Different Prices for BIN on Marketplace vs. Direct Inbound

A couple of months ago, I needed something from Target. I can’t remember what it was, but I needed it more quickly than when I would get it if I bought it online. I went to the Target store and noticed the price in-store was higher than the online price. Although ordering online may be more convenient than going to a store, actually getting the product right away is more convenient and there are additional costs associated with keeping the inventory in the store.

This got me thinking about domain name pricing, and  I think some people might have a similar philosophy when it comes to domain names.

Many domain investors list their domain names for sale on marketplace platforms like Sedo and Afternic with buy it now prices. If a domain name sells via one of those platforms, the domain name is either automatically pushed or transferred to the buyer, or the seller needs to facilitate the transfer or push. The platform handles the payment disbursal and manages the transfer or account change to the buyer. It is typically a convenient process for the seller.

On the other hand, when a seller deals directly with a buyer on an inbound inquiry, there is more work to do to close the deal. Not only does the buyer and seller engage in a negotiation, but when a deal is struck, the seller needs to spend time and effort to finalize the deal and transact. At best, the seller just needs to facilitate escrow and take care of the  domain name transfer. At worse, the deal becomes a time suck educating the buyer about escrow and making sure there are no issues with the domain name transfer. There may also be time spent going back and forth on the contract. It seems like the bigger the company that is buying a domain name, the more issues there are with the contract.

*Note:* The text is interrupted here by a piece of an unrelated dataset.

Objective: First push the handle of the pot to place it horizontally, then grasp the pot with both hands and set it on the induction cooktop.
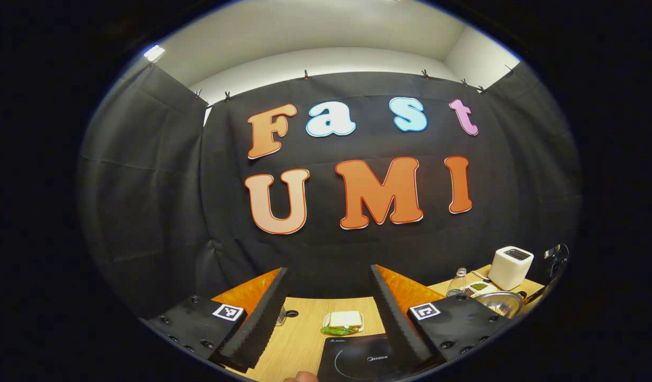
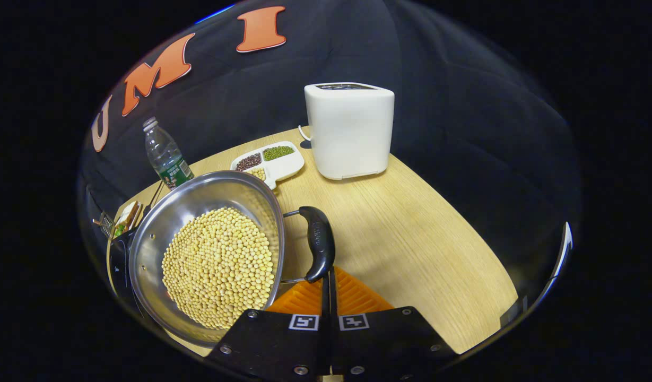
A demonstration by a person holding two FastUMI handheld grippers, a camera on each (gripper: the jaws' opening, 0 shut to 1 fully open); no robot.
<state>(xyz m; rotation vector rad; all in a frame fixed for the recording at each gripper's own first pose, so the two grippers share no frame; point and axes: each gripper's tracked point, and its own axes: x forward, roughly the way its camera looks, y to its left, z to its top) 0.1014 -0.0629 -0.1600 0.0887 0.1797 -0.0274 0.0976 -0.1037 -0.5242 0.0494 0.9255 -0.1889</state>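
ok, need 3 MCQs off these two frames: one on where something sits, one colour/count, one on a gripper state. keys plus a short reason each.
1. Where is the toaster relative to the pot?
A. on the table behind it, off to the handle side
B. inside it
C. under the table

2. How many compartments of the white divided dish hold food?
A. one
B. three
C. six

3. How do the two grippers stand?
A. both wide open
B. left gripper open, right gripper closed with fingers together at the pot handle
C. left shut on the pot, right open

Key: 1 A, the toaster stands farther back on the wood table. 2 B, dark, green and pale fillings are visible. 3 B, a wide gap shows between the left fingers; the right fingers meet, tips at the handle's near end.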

Put simply, more effort goes into managing a private sale than a BIN platform sale. As a result, domain registrants may quote a higher price for a domain name when a buyer comes to them directly than if the domain name is bought via marketplace platform. It takes more effort, so it is more expensive. In addition, a buyer engaging with a seller gives the seller additional time to do diligence on the domain name to understand whether the BIN price is fair.

One issue the seller should keep in mind is that the buyer can also do diligence and potentially see the lower BIN price. The buyer can either simply buy it via platform or call the seller out on the price differential. Some buyers will have done their diligence before engaging with the seller, and it could get sticky if they see the different prices. This can cause the buyer to call the seller’s ethics about pricing into question, although it can easily be explained about the extra time and effort that goes into dealing directly with a buyer.

As always, you are welcome to share your thoughts about this and discuss whether you think this is problematic.

Elliot Silver
Elliot Silver
About The Author: Elliot Silver is an Internet entrepreneur and publisher of DomainInvesting.com. Elliot is also the founder and President of Top Notch Domains, LLC, a company that has closed eight figures in deals. Please read the DomainInvesting.com Terms of Use page for additional information about the publisher, website comment policy, disclosures, and conflicts of interest. Reach out to Elliot: Twitter | Facebook | LinkedIn


  1. Great info. Not to go off subject but if you take a screenshot on your phone of the online price the store always honors it. Just go to customer service with the item and they will give you the online price. I have done it many times at Target, Best Buy, Walmart, Children’s Place etc…

  2. Escrow.com has been offering their API for a while. That is something that parking services like Bodis utilize –there is a contact form that collects the required data and initiates a transaction at Escrow.com with specified domain and specified price between the seller and the %username%

    One can have their own contact forms (with their own design) at their domain landers. So a visitor can come and initiate a transaction right away, it is not any more complicated than a marketplace purchase. No extra marketplace fees. I expect more and more domain investors to use this in the future.

    Would be great if Epik could also offer an API like that – competition is great and Escrow.com does not deal with cryptocurrencies.

  3. I have given a higher price when contacted directly as well and have explained exactly what you’re saying here. I’m glad I’m not the only one.
    Also Todd is correct that Target will honor the online price in the store. They will also price match if you show them a cheaper price at Amazon or Walmart for the same product they are selling.

  4. I am always concerned with being “caught” by a potential buyer with a lower BIN than what I quote them directly.
    My current way of handling it is to have my starting direct price the same as my BIN price. I can afford to drop my direct price 10-15% without losing money compared to BIN price, since I am saving on commissions.

    The other point is that I only offer BIN prices for relatively lower value domains, so that I am not risking that much offering a BIN price. For higher value domains, where due diligence and negotiating play a bigger role – and where we are talking about larger amounts/differentials of money, I don’t offer BIN price.